Restate the data exactly, with nothing altered.

+--

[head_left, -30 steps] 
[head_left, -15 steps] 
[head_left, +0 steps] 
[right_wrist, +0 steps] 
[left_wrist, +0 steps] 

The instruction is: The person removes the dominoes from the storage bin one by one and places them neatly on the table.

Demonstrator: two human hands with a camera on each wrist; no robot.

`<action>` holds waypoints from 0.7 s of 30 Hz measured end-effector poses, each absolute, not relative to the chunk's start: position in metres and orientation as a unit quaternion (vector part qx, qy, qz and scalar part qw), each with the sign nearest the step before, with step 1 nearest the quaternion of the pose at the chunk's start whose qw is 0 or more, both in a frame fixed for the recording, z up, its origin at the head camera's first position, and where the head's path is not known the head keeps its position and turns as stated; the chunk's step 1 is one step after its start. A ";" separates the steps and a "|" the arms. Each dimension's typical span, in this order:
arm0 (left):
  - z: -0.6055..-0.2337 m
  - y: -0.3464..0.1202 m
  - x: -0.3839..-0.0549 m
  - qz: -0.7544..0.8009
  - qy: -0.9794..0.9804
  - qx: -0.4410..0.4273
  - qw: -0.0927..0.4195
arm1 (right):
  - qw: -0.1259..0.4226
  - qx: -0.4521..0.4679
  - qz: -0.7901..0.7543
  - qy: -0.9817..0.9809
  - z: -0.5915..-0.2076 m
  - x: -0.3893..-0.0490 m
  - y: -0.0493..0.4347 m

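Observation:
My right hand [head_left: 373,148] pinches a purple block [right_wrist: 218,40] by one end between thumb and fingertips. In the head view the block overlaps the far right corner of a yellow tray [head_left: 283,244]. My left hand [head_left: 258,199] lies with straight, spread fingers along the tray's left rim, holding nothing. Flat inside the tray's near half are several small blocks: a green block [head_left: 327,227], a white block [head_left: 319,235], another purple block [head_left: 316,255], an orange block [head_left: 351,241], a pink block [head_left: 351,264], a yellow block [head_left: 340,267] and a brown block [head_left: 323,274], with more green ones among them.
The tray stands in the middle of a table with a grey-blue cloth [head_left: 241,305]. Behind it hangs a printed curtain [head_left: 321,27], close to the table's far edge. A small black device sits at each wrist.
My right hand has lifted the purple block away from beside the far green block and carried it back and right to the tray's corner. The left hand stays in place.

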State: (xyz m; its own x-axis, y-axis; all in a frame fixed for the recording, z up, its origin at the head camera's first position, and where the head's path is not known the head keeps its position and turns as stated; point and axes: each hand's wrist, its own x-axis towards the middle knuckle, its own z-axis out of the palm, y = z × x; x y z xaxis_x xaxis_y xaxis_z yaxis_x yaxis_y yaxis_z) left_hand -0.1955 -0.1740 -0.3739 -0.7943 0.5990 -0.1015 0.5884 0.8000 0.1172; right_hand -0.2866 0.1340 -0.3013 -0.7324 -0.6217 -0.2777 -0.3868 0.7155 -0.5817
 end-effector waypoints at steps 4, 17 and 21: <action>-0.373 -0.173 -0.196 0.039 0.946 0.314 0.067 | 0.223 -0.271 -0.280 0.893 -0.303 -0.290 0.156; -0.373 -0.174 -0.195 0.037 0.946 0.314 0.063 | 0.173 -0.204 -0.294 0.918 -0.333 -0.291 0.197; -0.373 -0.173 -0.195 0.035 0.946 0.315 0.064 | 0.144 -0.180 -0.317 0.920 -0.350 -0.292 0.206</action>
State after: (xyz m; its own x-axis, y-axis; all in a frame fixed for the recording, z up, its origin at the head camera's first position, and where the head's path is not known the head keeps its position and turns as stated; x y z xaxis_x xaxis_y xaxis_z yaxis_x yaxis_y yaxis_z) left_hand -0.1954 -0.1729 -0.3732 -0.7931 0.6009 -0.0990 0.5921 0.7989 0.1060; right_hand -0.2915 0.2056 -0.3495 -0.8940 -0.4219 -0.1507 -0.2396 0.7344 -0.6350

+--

* [Your solution]:
[head_left, -30 steps] 
[head_left, -15 steps] 
[head_left, +0 steps] 
[right_wrist, +0 steps] 
[left_wrist, +0 steps] 

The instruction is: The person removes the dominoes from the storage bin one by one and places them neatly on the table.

Demonstrator: two human hands with a camera on each wrist; no robot.

`<action>` holds waypoints from 0.7 s of 30 Hz measured end-effector poses, each absolute, not relative to the chunk's start: position in metres and orientation as a unit quaternion (vector part qx, qy, qz and scalar part qw), each with the sign nearest the step before, with step 1 nearest the quaternion of the pose at the chunk's start whose qw is 0 or more, both in a frame fixed for the recording, z up, its origin at the head camera's first position, and where the head's path is not known the head keeps its position and turns as stated; the chunk's step 1 is one step after its start. A ";" separates the steps and a "|" the arms. Each dimension's typical span, in this order:
arm0 (left):
  - z: -0.6055..-0.2337 m
  - y: -0.3464..0.1202 m
  - x: -0.3839..-0.0549 m
  - qz: -0.7544..0.8009
  - qy: -0.9794..0.9804
  - qx: -0.4410..0.4273
  - qw: -0.0927..0.4195
arm1 (right):
  - qw: -0.1259..0.4226
  - qx: -0.4521..0.4679
  - qz: -0.7901..0.7543
  - qy: -0.9817..0.9809
  - z: -0.5915..-0.2076 m
  - x: -0.3893..-0.0490 m
  - y: -0.0493..0.4347 m

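Observation:
My right hand [head_left: 373,148] pinches a purple block [right_wrist: 218,40] by one end between thumb and fingertips. In the head view the block overlaps the far right corner of a yellow tray [head_left: 283,244]. My left hand [head_left: 258,199] lies with straight, spread fingers along the tray's left rim, holding nothing. Flat inside the tray's near half are several small blocks: a green block [head_left: 327,227], a white block [head_left: 319,235], another purple block [head_left: 316,255], an orange block [head_left: 351,241], a pink block [head_left: 351,264], a yellow block [head_left: 340,267] and a brown block [head_left: 323,274], with more green ones among them.
The tray stands in the middle of a table with a grey-blue cloth [head_left: 241,305]. Behind it hangs a printed curtain [head_left: 321,27], close to the table's far edge. A small black device sits at each wrist.
My right hand has lifted the purple block away from beside the far green block and carried it back and right to the tray's corner. The left hand stays in place.
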
State: (xyz m; its own x-axis, y-axis; all in a frame fixed for the recording, z up, its origin at the head camera's first position, and where the head's path is not known the head keeps its position and turns as stated; point and axes: each hand's wrist, its own x-axis towards the middle knuckle, its own z-axis out of the palm, y = z × x; x y z xaxis_x xaxis_y xaxis_z yaxis_x yaxis_y yaxis_z) left_hand -0.1955 -0.1740 -0.3739 -0.7943 0.5990 -0.1015 0.5884 0.8000 0.1172; right_hand -0.2866 0.1340 -0.3013 -0.7324 -0.6217 -0.2777 -0.3868 0.7155 -0.5817
 end-effector waypoints at steps 4, 17 and 21: <action>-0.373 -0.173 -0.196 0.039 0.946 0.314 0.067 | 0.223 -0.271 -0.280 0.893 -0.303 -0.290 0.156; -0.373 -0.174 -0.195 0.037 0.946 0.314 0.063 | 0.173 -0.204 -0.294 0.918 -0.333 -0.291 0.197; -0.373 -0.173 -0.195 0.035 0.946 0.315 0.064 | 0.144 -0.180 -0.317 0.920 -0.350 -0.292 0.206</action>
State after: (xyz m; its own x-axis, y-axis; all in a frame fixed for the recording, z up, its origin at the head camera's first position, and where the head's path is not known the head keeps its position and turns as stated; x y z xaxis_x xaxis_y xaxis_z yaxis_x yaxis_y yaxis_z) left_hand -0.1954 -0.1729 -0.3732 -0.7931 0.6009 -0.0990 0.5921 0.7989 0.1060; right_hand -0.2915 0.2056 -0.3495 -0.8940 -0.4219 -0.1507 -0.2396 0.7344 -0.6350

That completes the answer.